Furthermore, South Korea’s government has been cautiously seen as innovation-enabling, with the likes of Ripple expanding its customer base in the country to three new remittance companies last month. In addition, Litecoin also just announced a new partnership that allows Litecoin to Korean Won withdrawals and remittances from 13,000 ATMs in the country. This partnership integrates Litecoin with MecoCash’s M.Pay payments platform and MeconMall, signaling a big step for Litecoin adoption in South Korea.
With Korea looking to be on the leading edge of blockchain, gaming, and technology innovation in general, we expect the country to continue being a tech leader for decades to come.
Singapore, the Promising Blockchain Beacon in Southeast Asia
While Singapore is known to be the leading traditional financial hub, it has also developed a prominent blockchain ecosystem thanks to its regulatory-friendly environment.

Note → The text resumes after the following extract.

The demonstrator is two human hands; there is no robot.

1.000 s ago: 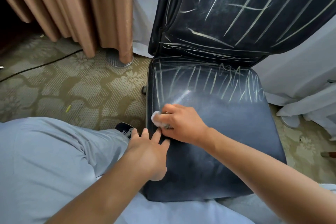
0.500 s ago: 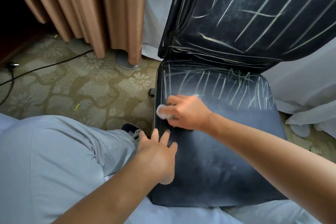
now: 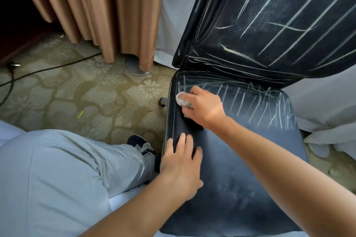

Of all of the countries in Southeast Asia, Singapore has taken the driver’s seat in the blockchain sphere thanks to the central government’s forward-thinking approach that encourages adoption of blockchain technology and regulated digital currencies. With nearly half a billion dollars of investment into Singapore-based blockchain companies since 2014, it’s easy to see Singapore maintaining its importance in the global blockchain world.